私は歩いている。もう少しでこの雨や風とは暫くお別れだ。
私を見ている、アナタとも。
でも、私は「進んだ」モノ。
「過ぎ去った」モノ。
私はわたしでいられる。今も、昔も。
わたしは覚えていてもらっている。だから、私は存在していられる。
私はいる、アナタの中に。
物語の一部として。
アナタという
物語の…
その後、彼女は幸せになった。
彼女は時として不幸であったようだが本人は不幸だと思っていなかったようだ。
やはり、人間と言うのは難しい。
しかし、それがまた興味をそそる要因の一つであろう。
台風の中を歩く女。社会的地位はなく、戸籍が辛うじて残っているか否か。
いや、幸せになったのだから残ってはいたのだろう。
彼女は家族と呼べる家族がいなかった。
理由はいざ知らず、深く突っ込むのも野暮と言うものだ。
はてさて、彼女はどう思い、どう感じたのか…追憶を共にしたそなたならひょっとすると、理解しているのかもしれない。

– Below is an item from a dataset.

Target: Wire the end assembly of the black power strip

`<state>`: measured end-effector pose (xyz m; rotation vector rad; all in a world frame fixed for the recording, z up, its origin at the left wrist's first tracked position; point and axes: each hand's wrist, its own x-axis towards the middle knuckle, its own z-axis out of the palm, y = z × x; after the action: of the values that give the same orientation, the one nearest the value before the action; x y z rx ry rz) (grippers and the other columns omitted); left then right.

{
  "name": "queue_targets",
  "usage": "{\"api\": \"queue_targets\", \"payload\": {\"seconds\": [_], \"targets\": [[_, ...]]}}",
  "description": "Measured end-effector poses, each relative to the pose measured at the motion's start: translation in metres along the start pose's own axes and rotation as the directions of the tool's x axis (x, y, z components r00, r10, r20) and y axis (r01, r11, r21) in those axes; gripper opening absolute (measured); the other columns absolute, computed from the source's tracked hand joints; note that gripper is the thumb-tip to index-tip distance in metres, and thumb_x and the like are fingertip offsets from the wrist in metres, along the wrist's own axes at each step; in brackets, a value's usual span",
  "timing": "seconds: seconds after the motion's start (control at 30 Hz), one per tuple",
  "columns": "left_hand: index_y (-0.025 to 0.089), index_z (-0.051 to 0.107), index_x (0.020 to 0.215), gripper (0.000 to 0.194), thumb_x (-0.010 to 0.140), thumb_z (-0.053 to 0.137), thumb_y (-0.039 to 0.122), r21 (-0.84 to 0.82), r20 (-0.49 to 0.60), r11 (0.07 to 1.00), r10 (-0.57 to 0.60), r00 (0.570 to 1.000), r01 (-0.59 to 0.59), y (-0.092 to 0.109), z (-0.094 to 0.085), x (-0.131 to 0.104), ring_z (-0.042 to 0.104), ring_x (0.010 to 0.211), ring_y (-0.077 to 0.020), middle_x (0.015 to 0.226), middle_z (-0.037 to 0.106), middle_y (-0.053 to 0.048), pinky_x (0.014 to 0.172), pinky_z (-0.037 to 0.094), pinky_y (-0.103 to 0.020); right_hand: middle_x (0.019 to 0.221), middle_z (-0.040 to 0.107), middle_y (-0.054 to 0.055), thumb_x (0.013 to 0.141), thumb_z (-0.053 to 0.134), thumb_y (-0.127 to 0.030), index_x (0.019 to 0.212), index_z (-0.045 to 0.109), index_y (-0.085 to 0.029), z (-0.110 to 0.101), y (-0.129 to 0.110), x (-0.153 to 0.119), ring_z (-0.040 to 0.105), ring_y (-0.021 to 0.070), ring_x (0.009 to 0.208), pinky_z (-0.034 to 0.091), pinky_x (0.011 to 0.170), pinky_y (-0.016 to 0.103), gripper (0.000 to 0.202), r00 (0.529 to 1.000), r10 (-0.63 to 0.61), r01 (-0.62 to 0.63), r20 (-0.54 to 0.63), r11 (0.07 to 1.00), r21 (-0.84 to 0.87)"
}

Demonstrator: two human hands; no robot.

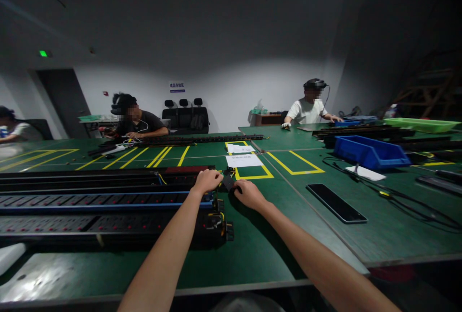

そして、もし。そなたが彼女の傍にいたら、彼女の言う「お友達」だったら。
そなたはどうするのだ?
少し、考えてみてほしい。
過去を見せてくれた、彼女を思って。
記録終了。
The record is finishing here.
Thanks your for waching this memory.